- Goal of the exercise
Keyword search on "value": report each line of the records that contains it.

(Dataset)

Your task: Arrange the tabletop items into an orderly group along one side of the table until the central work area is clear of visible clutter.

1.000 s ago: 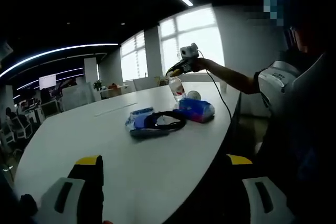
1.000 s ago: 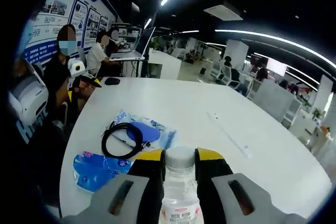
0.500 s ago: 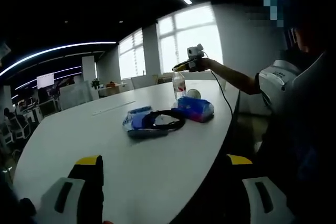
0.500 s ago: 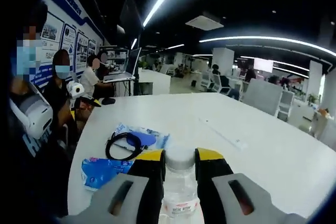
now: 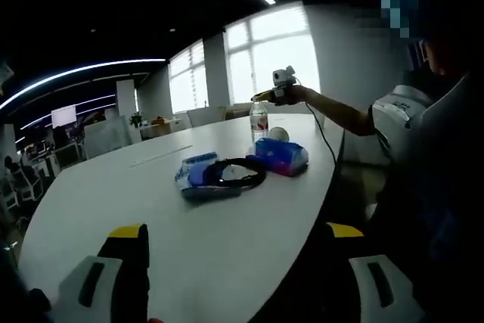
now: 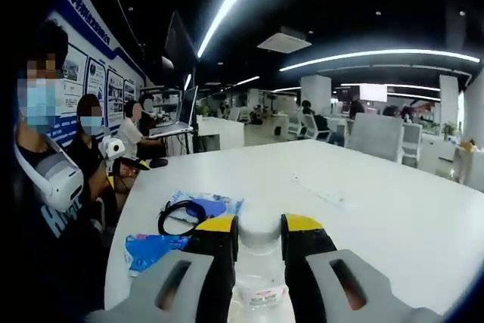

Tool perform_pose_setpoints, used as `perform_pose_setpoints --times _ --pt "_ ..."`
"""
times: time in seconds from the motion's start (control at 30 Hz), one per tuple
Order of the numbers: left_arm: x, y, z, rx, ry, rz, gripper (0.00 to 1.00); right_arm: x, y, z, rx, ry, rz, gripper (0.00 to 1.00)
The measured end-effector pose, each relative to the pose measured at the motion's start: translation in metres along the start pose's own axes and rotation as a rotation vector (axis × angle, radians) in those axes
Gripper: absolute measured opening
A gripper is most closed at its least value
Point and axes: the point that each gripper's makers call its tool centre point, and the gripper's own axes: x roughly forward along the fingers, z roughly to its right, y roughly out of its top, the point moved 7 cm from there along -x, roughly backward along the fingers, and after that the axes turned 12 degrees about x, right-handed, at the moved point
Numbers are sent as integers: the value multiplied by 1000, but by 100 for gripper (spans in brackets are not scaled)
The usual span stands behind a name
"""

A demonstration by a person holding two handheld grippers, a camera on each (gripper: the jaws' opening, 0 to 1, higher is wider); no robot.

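My right gripper (image 6: 259, 231) is shut on a clear water bottle (image 6: 259, 266) with a white cap, held upright between the yellow-tipped jaws. In the left gripper view that bottle (image 5: 259, 120) stands at the far end of the white table (image 5: 113, 194), the right gripper (image 5: 266, 95) on its top. Beside it lie a blue packet (image 5: 282, 156), a coiled black cable (image 5: 236, 174) on a blue-and-clear pouch (image 5: 198, 171), and a small pale round thing (image 5: 278, 135). My left gripper (image 5: 234, 251) is open, low over the near table edge, with nothing between its jaws. The cable (image 6: 181, 217) and packet (image 6: 153, 249) also lie left of the bottle.
A long white strip (image 5: 166, 156) lies across the table's middle. The person's body (image 5: 431, 179) stands at the table's right edge. Seated people (image 6: 98, 141) and a laptop (image 6: 178, 115) are at the far end. Chairs (image 6: 378, 135) ring the table.
The right gripper has brought the bottle from a tilt above the table down to upright at table level beside the blue packet. My left gripper has stayed still.
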Motion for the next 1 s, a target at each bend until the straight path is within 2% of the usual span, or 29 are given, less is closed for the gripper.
perform_pose_setpoints --times 0.2,0.33,0.63,1.0 --pt "0 -2 0 -3 0 -1 94 2 -1 0 -3 -11 -8 22" --pt "1 -2 0 -6 -4 1 94 7 -6 4 -8 -34 -38 34" --pt "2 -4 3 -9 -10 2 94 22 -14 3 -5 -16 -30 32" --pt "-2 -6 2 -19 4 -4 94 30 -11 3 -1 12 -4 28"
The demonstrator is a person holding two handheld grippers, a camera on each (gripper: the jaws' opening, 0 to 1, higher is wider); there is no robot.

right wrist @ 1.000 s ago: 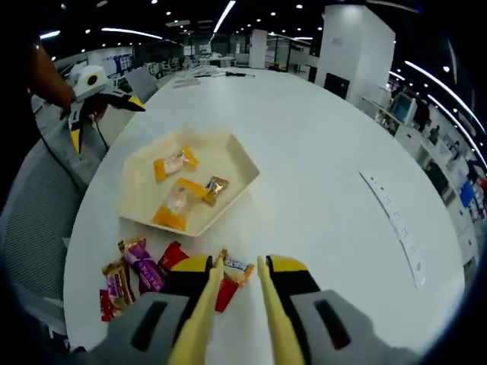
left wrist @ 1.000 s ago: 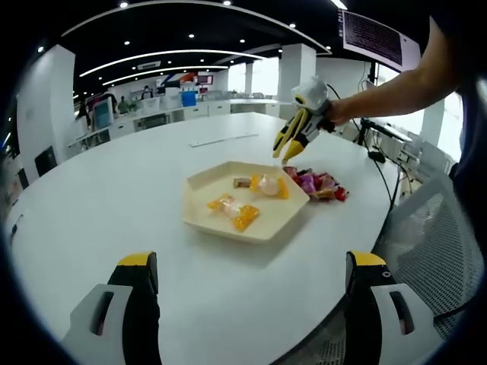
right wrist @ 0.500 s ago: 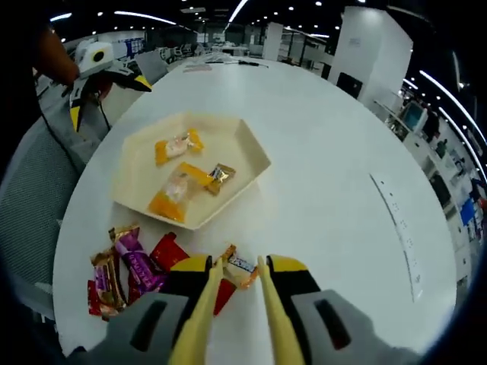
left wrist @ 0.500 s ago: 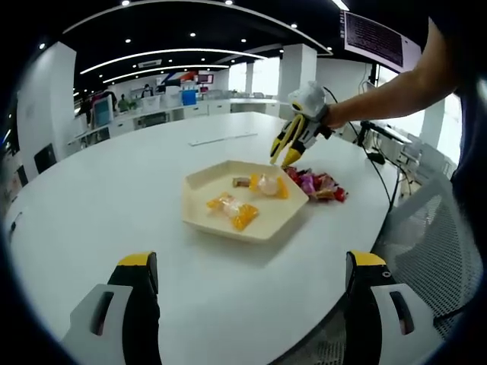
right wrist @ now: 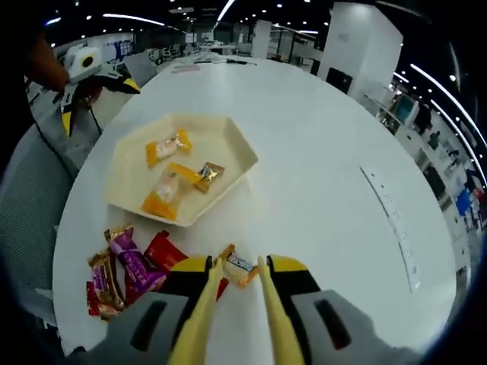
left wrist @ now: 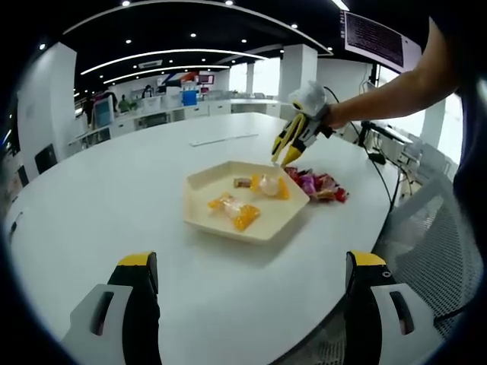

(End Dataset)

- Exercise response
A gripper is most closed at its least value
Numbers are sent as integers: the value multiplied by 1000, but by 100 for gripper (spans in brackets are not scaled)

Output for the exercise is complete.